Herkese güzel bir hafta dilerim. Soğuk geçeceği söylenen haftaya sıcacık bir çorbayla başlamak sanırım en iyisi olacak. Anadolumuzun pek çok yemeğinin olduğu gibi Ezogelin Çorbasının da dilden dile dolaşan bir hikayesi var. Tarif öncesi çorbanın bu acıklı hikayesini sizinle paylaşmak istiyorum. Asıl adı Zöhre Bozgeyik olan “Ezo Gelin”, 1909 yılında Gaziantep’in Oğuzeli İlçesi’ne bağlı Dokuzyol (Uruş) Köyü’nde doğdu. Büyüdükçe güzelliği dillere destan olan ve çevre ilçelerden herkesin görebilmek için Dokuzyol Köyü’ne geldiği Ezo Gelin, 20 yaşına geldiğinde, aynı köyden Hanefi Açıkgöz ile “berdel” usulüyle evlendirildi. Hanefi Açıkgöz, Ezo Gelin’e karşılık, halası Hazik’i, Ezo’nun ağabeyi Zeynel Bozgeyik’e verdi. Ezo Gelin bu evliliğe, ancak onyedi ay dayandı ve sonunda baba evine döner. Daha sonra ise niceleri Ezo Gelin ile evlenmek için talip olur. Bu kez de Suriye’de bulunan teyzesinin oğlu Abuzer Memey gelir ve Ezo Gelin’i yine “berdel” kurallarına göre ister. Ezo Gelin ekonomik nedenlerle evlenmek zorunda kalır.
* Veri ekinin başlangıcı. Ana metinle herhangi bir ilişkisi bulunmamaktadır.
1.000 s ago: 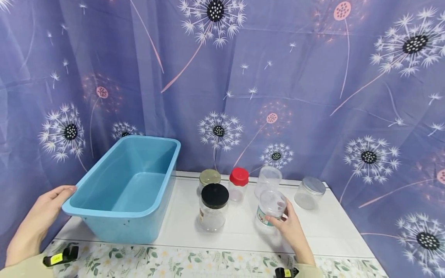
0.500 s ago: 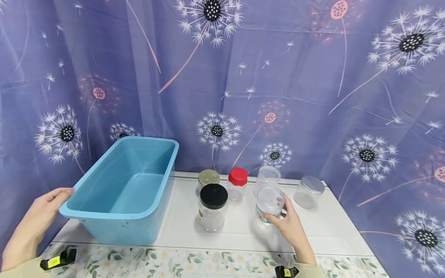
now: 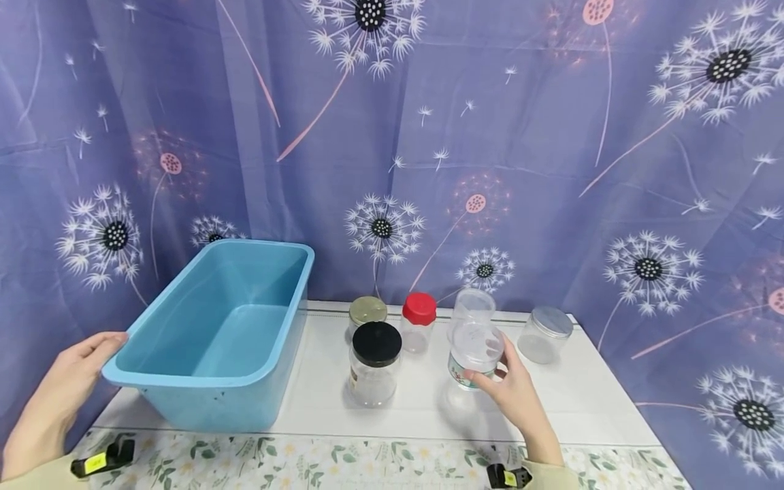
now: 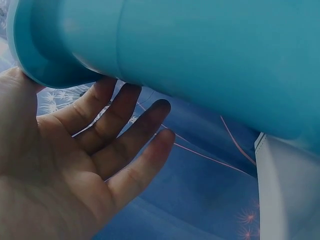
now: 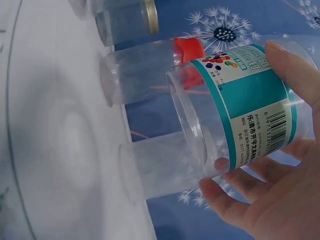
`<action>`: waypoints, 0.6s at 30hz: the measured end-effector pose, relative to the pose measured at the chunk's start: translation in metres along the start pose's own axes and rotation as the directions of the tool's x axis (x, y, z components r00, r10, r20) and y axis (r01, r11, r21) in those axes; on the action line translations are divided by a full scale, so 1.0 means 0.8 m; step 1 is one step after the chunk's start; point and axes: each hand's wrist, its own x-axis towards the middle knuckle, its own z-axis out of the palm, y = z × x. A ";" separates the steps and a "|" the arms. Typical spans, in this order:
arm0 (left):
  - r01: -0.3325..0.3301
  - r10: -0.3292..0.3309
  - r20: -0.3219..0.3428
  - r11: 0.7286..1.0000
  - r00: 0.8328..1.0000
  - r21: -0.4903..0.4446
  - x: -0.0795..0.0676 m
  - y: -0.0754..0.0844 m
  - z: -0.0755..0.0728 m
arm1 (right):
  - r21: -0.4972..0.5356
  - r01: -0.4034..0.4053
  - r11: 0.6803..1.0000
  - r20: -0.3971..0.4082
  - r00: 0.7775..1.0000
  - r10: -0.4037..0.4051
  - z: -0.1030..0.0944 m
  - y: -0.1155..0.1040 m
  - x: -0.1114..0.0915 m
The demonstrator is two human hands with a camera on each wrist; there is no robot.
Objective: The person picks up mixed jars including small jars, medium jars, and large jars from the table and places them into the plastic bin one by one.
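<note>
At the near left corner of a blue plastic tub (image 3: 202,384), my left hand (image 3: 70,384) holds the rim, thumb over the edge. In the left wrist view, the fingers (image 4: 125,110) reach under the rim against the outer wall. My right hand (image 3: 514,398) grips a clear plastic jar (image 3: 473,350) with a teal label, thumb on one side and fingers round the other. The right wrist view shows that label (image 5: 260,105) with a barcode, and the jar tipped a little over the white tabletop. Right behind it stands another clear jar (image 3: 474,304).
A black-lidded jar (image 3: 375,374) stands mid-table, with a gold-lidded jar (image 3: 367,311) and a red-lidded jar (image 3: 420,312) behind. To the right is a silver-lidded jar (image 3: 545,337). A purple dandelion-print curtain (image 3: 520,136) closes off the back; a floral cloth (image 3: 306,459) runs along the front.
My right hand has raised the teal-labelled jar slightly and shifted it a little back. The left hand keeps its hold on the tub's rim, and the view has shifted slightly.
</note>
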 end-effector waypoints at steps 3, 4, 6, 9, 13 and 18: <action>0.005 -0.005 -0.005 1.000 1.000 -0.005 0.002 -0.001 0.001 | 0.016 0.025 1.000 0.002 1.000 -0.025 -0.003 -0.006 0.006; 0.007 -0.007 -0.010 1.000 1.000 -0.006 0.001 -0.001 0.001 | 0.016 0.034 0.999 0.007 0.999 -0.034 -0.004 -0.010 0.008; 0.005 -0.005 -0.023 1.000 1.000 -0.011 0.001 -0.003 0.001 | 0.021 0.052 0.998 0.013 0.999 -0.053 -0.006 -0.019 0.014; 0.003 -0.003 -0.030 1.000 1.000 -0.012 0.000 -0.004 0.002 | 0.014 0.082 0.997 0.018 0.996 -0.082 -0.009 -0.033 0.022; 0.010 -0.010 -0.026 1.000 1.000 -0.008 0.000 -0.003 0.003 | -0.019 0.113 0.993 0.030 0.993 -0.112 -0.010 -0.056 0.030; 0.003 -0.004 -0.030 1.000 1.000 -0.014 0.000 -0.001 0.003 | -0.079 0.194 0.978 0.044 0.981 -0.191 -0.005 -0.086 0.045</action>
İkinci evliliğini de böyle zoraki bir şekilde yapan Ezo Gelin’in 6 kız çocuğu olur. Bu çocuklardan sadece Celile isimli kızı yaşar. Memleketinden uzak bir şekilde vatan hasretiyle Suriye’de yaşamını sürdüren Ezo Gelin, verem hastalığına yakalandı. Hastalığı sırasında eşine, “Benim mezarımı memleketime götürün. Götüremezseniz de beni Bozhöyük’ün Türkiye’yi gören kısmına gömün” der. Ezo Gelin mezar taşındaki yazıya göre 1952 yılında, Oğuzeli Nüfus Müdürlüğü’ndeki kayıtlara göre ise 1956 yılında öldü. Ezo Gelin Suriye’de, Türkiye sınırına yarım saat uzaklıktaki Carablus İlçesi Bozhöyük Köyü’ndeki bir höyüğe gömülür. Mezar taşında ise “Emir Kızı Ezo Gelin. Doğumu Türkiye’nin Gaziantep ilinin Oğuzeli İlçesi’nin Dokuzyol (Uruş) Köyü 1909. Ölümü 1952. Uzun zamandır çektiği verem hastalığından ve gurbetlik acısından öldü” yazmaktadır. Ezo Gelin’in mezarı, 43 yıl sonra kardeşi Kenan Bozgeyik’in dönemin Oğuzeli Kaymakamı Cemal Hüsnü Kansız’a başvurması ve Suriyeli yetkililerle yapılan görüşmeler sonucunda, 23 Eylül 1999 tarihinde Gaziantep’e getirilmiş ve Dokuzyol Köyü’nde düzenlenen törenle defnedilmiştir. (Kaynak. İnternet)
Gelelim tarife.
Malzemeler: (5 kişilik)
1.5 çay bardağı kırmızı mercimek
yarım çay bardağı pirinç
kahve fincanı ince bulgur
1 tane kuru soğan
2 çorba kaşığı domates salçası
7 su bardağı su
kuru nane
tuz
karabiber
zeytinyağı
Yapılışı:
Zeytinyağı tencerede ısıtılır ve içine küçük küçük doğranmış soğan konur. Soğan kavrulur, salça ilave edilir. Salça kavrulduktan sonra su konulur(Tavuk ya da et suyu olursa daha iyi olur) Yıkanmış ve süzülmüş mercimek ve pirinç eklenir. Bulgur da konulur karıştırılır. Tuz, kuru nane ve karabiber serpilip, pişmeye bırakılır. Çorba pişince istenirse üzerine kuru nane serpilip ya da kızdırılmış tereyağı ve kırmızı biber dökülüp sıcak sıcak servis yapılır.